ATLANTA (WALB) - The Supreme Court of Georgia announced Friday that because of the coronavirus, it has rescheduled the July 28-29 bar exam for September 9-10.
Out of concern for the difficulties this necessary delay creates for recent law school graduates, the Court also has adopted a temporary rule allowing recent graduates to become provisionally admitted to practice law before taking the bar exam, according to a press release.
“As we carefully considered all of our options, it became clear that the bar exam should not go forward in July,” Chief Justice Harold Melton said. “Up to 1,500 people take the July bar exam each year, and almost all sit close together in the same convention hall. The Court took this step after consulting with the Georgia Department of Public Health.”
Said Melton: “At the same time, it is vitally important to the Court that the law students and graduates affected by this delay be afforded the opportunity to move forward in their careers. That is why we are creating this new rule allowing provisional admission. We appreciate the advice we have received from the deans of Georgia’s five law schools in crafting this rule, as well as the leadership of the State Bar of Georgia and the Board of Bar Examiners. I am confident that the new rule strikes a good balance between protecting the public and preserving opportunities for law school graduates.”
The new rule allows anyone who has graduated in the past 18 months from an American Bar Association-accredited law school to apply to the Office of Bar Admissions for a certificate of provisional admission.
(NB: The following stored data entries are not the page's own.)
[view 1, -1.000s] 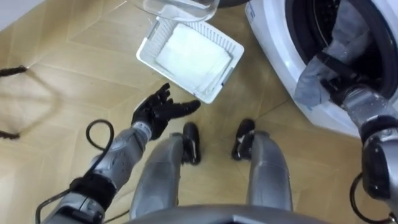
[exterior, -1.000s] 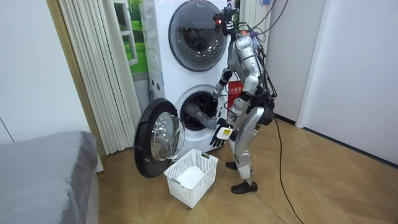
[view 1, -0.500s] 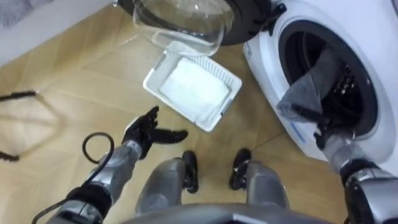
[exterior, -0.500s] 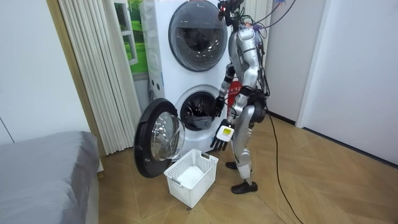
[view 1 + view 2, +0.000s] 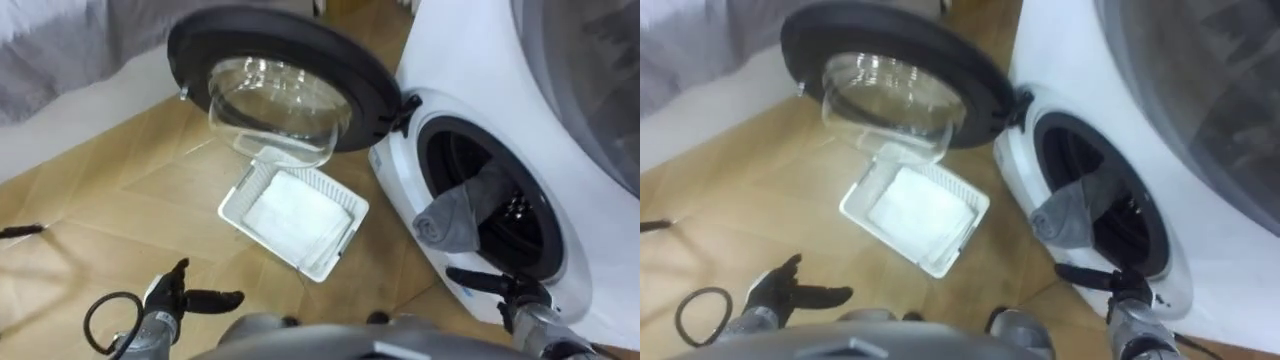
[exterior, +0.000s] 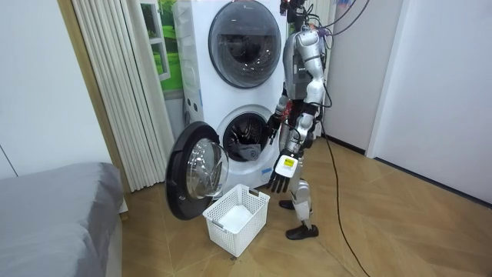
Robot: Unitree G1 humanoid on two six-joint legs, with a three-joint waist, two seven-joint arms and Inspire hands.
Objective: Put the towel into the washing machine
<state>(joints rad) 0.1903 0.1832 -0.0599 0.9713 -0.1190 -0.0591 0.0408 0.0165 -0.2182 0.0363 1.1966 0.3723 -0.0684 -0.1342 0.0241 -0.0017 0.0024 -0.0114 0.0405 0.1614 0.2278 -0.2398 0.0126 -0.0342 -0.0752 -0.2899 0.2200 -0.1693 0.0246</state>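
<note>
A grey towel [image 5: 458,216] lies bunched in the mouth of the lower washing machine [image 5: 560,270], one fold drooping over the drum's rim. My right hand [image 5: 492,284] is below and in front of it, fingers straight, open and apart from the cloth. My left hand [image 5: 186,298] hangs low over the wooden floor, open and holding nothing. In the room view I stand upright before the machine, with the right hand [image 6: 274,128] by the drum opening and the left hand [image 6: 280,176] at my side.
The round door [image 5: 278,88] is swung wide open to the left. A white laundry basket [image 5: 294,221] stands on the floor below it, close to my feet. A second machine [image 6: 244,38] is stacked on top. A grey bed [image 6: 54,215] is at the room view's left.
My right hand has come out of the drum and let go of the towel, which stays at the opening. I have straightened up, so the eye view has lifted.
</note>
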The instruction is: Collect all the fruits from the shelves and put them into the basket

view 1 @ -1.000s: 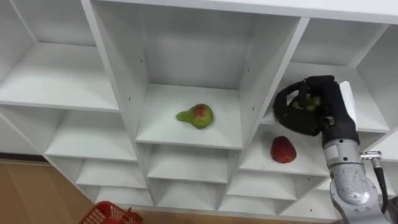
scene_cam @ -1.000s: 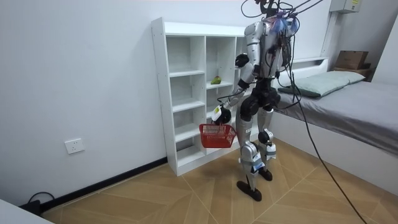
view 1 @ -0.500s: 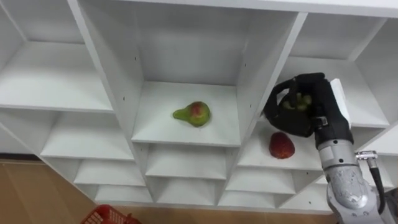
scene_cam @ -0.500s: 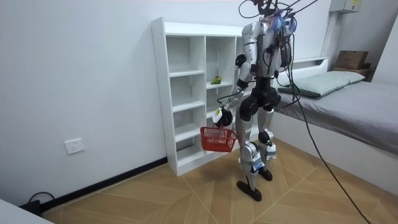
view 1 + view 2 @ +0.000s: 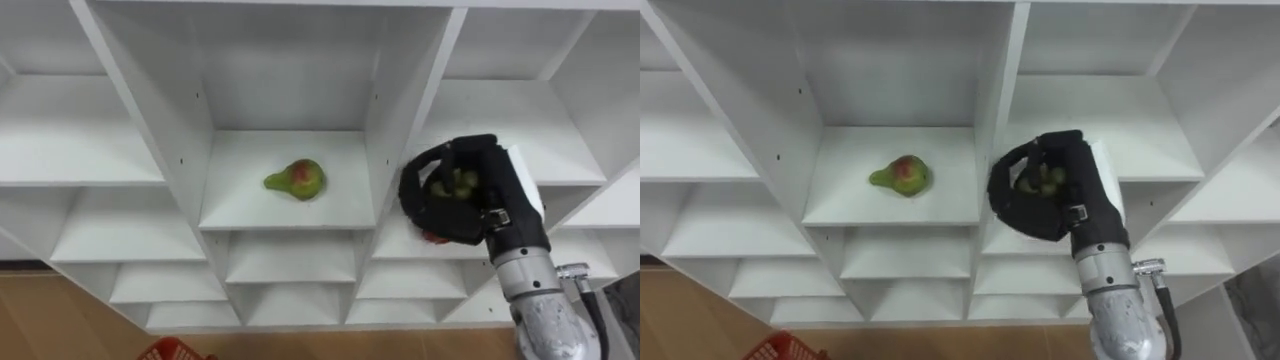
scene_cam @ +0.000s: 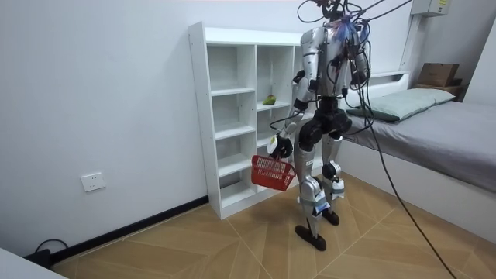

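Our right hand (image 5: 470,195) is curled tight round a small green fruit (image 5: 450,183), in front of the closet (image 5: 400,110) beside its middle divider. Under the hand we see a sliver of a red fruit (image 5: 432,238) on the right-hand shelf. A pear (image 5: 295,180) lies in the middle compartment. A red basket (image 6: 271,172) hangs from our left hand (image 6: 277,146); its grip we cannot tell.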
The application process requires a recent graduate to:
- Obtain a certificate of character and fitness from the Board to Determine Fitness of Bar Applicants (an ordinary prerequisite for being eligible to take the bar exam).
- Be certified as competent to practice law by the graduate’s dean or law professor.
- Have not failed a bar exam previously.
Before beginning the practice of law, any provisionally admitted graduate must register with the State Bar of Georgia and identify a Georgia lawyer who will supervise the graduate. The new rule also provides a process by which lawyers admitted to the bar of another state may obtain a provisional admission.
Additional information about the new rule will be available soon from the Office of Bar Admissions, according to the court.
Georgia’s five law school deans have issued the following joint statement in support of the Supreme Court’s rule:
“This pandemic presents profound challenges for our State and our profession. Those challenges demand collaborative leadership across institutions. Exemplary of that collaborative leadership, Georgia’s law schools, the Judiciary, and the Bar have long enjoyed a relationship characterized by exceptional goodwill. Drawing on that relationship, the deans of the five Georgia law schools are grateful to the leaders of the Judiciary and the Bar for their thoughtful and collaborative approach in addressing these present challenges. We are united in our support of the Court’s order and, in executing it, resolve to help our graduates with their entry into the profession and their efforts to serve the many legal needs of Georgia’s citizens.”